Biggest Cities of the Inland Empire
Published by Steve Campion. Category: Counties & TownsSpokane calls itself the capital of the Inland Empire. It serves as a business, transportation, and cultural center for much of rural eastern Washington and northern Idaho. It certainly has a lot of people. Spokane is the state’s second largest city and the only city in eastern Washington with more than 100,000 inhabitants. (By comparison, the west side of the mountains claims five cities in six digits.)
Most of the other cities on today’s list serve as regional hubs to the smaller agricultural, shipping, and wine-making communities nearby.

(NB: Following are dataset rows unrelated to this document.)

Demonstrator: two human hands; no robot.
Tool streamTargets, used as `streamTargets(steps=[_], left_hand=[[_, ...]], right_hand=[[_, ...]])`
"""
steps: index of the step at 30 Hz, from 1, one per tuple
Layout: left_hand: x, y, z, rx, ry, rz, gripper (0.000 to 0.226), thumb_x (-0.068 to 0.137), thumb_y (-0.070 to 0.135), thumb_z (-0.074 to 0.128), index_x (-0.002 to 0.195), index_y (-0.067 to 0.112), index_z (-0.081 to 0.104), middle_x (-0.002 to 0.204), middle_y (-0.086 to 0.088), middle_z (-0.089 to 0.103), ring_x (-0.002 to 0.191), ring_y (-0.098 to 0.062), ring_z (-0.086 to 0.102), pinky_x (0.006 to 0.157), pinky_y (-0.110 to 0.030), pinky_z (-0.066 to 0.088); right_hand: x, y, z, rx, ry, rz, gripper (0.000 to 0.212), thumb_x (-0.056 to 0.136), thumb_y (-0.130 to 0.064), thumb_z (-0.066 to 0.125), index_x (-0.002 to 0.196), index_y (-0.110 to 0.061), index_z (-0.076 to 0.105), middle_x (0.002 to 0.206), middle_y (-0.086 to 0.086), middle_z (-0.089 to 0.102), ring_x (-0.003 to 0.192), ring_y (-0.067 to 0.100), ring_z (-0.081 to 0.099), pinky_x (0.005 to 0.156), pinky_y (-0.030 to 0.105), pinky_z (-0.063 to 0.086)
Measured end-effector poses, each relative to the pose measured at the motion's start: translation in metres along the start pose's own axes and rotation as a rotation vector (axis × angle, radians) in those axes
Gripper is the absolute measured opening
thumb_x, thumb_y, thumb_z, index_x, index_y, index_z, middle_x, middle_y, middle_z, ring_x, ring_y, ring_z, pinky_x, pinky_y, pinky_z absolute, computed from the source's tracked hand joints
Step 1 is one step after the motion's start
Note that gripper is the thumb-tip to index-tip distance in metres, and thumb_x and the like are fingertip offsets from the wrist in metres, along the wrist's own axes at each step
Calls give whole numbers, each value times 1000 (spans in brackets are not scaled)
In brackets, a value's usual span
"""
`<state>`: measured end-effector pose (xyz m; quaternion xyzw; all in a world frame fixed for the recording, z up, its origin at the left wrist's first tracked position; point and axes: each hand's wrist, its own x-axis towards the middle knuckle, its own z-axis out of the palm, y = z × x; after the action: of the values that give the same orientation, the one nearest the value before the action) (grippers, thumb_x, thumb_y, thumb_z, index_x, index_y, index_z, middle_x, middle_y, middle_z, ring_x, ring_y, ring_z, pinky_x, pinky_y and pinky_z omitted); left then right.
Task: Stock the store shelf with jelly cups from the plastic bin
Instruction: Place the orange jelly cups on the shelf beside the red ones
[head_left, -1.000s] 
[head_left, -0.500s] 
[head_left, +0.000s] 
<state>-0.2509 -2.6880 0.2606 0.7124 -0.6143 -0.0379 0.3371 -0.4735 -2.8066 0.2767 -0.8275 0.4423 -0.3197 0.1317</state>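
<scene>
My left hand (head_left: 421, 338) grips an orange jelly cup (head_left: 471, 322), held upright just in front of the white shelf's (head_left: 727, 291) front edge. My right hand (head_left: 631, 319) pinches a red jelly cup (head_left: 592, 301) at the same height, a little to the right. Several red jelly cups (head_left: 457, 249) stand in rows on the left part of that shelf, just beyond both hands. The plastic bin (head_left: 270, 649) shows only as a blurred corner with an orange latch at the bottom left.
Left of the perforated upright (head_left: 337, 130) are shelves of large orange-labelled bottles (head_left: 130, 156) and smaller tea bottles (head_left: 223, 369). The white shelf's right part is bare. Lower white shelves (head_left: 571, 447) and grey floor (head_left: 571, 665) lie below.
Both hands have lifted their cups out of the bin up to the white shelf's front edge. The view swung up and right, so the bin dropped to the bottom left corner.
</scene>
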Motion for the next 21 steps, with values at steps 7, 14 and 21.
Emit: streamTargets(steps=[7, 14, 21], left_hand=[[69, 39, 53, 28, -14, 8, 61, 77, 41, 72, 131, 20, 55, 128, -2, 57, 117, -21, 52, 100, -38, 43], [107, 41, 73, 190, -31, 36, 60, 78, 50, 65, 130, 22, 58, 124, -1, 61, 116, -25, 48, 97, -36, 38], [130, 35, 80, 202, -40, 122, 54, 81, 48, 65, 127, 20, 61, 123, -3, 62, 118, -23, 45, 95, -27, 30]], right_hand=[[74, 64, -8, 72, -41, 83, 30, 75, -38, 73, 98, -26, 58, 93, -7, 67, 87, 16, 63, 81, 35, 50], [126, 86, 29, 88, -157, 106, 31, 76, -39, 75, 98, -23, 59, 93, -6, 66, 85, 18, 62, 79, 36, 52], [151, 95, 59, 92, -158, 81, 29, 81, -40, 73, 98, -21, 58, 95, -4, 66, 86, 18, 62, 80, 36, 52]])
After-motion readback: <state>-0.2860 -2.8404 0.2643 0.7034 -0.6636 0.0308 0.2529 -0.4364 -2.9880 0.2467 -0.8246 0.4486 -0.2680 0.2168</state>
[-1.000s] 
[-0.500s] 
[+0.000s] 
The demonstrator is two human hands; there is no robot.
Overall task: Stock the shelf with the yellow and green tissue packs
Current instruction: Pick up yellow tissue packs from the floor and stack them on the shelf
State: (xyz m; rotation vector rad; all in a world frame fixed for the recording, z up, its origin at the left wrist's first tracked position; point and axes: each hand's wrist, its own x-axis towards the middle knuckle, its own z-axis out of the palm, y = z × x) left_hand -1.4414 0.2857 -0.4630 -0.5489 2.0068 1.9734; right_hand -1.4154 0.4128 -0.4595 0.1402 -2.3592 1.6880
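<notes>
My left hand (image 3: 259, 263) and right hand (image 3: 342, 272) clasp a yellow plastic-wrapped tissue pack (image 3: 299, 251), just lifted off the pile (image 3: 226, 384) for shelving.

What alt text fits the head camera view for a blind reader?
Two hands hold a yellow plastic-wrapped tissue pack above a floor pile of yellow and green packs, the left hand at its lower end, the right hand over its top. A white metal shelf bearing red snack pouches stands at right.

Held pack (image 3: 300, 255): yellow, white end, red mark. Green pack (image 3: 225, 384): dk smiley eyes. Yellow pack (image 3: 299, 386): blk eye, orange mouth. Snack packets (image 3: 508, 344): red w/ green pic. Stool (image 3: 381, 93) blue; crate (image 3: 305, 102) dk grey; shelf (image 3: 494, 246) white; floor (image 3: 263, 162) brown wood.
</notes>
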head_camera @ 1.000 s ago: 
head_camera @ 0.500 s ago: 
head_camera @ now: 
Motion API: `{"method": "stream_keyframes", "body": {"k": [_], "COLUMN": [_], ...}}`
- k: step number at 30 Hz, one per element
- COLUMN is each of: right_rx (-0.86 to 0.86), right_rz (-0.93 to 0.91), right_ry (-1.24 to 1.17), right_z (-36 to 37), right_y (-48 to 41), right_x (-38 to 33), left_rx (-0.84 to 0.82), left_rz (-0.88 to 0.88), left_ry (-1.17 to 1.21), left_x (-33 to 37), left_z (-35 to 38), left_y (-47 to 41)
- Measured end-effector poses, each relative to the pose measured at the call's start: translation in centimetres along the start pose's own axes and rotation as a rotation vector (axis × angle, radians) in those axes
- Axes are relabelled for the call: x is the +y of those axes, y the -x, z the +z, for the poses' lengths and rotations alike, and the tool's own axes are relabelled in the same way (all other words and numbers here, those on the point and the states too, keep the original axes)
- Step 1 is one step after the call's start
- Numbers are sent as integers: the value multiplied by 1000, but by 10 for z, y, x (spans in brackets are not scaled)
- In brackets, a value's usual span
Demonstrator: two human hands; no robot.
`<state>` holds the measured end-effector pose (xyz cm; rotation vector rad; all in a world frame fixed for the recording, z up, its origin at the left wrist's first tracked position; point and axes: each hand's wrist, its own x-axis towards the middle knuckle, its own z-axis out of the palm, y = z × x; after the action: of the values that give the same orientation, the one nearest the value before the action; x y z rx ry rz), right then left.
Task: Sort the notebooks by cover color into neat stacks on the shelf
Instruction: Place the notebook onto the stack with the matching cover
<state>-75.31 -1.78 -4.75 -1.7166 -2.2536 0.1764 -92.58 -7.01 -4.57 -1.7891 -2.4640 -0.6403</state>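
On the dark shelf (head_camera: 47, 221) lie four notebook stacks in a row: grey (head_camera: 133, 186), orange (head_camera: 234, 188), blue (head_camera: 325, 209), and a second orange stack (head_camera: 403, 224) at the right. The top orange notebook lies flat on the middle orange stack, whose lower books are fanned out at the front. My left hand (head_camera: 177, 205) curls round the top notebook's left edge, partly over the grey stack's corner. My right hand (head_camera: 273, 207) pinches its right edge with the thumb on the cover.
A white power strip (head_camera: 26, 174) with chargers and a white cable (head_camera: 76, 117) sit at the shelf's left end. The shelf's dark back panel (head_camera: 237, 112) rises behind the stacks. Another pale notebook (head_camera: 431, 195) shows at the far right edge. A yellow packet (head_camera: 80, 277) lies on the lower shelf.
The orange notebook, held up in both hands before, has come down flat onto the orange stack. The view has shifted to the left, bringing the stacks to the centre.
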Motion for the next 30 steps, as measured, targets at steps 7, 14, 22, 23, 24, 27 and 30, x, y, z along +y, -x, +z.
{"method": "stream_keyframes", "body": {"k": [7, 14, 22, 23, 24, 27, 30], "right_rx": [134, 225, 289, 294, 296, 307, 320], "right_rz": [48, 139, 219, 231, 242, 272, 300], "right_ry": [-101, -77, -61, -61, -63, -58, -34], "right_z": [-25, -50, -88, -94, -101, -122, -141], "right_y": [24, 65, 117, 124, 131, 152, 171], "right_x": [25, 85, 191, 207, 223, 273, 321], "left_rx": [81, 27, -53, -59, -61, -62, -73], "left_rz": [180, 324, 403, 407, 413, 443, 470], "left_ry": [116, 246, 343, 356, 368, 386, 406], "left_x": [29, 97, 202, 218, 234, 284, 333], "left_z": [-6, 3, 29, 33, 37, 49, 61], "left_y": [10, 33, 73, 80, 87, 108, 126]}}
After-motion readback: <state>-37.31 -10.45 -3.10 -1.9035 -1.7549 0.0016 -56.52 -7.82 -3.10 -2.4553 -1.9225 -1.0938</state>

Some are suburbs (Spokane Valley, East Wenatchee, West Richland), some are college towns (Walla Walla, Pullman, Ellensburg, Cheney), and some are hotbeds of science and hi-tech (Richland, Moses Lake).
This list is rather straight-forward. It uses freshly-released population data from the 2010 census and includes all sixteen eastern cities with more than 10,000 people. Notice that Spokane is more than twice the size as #2 and almost twenty times the size of #16!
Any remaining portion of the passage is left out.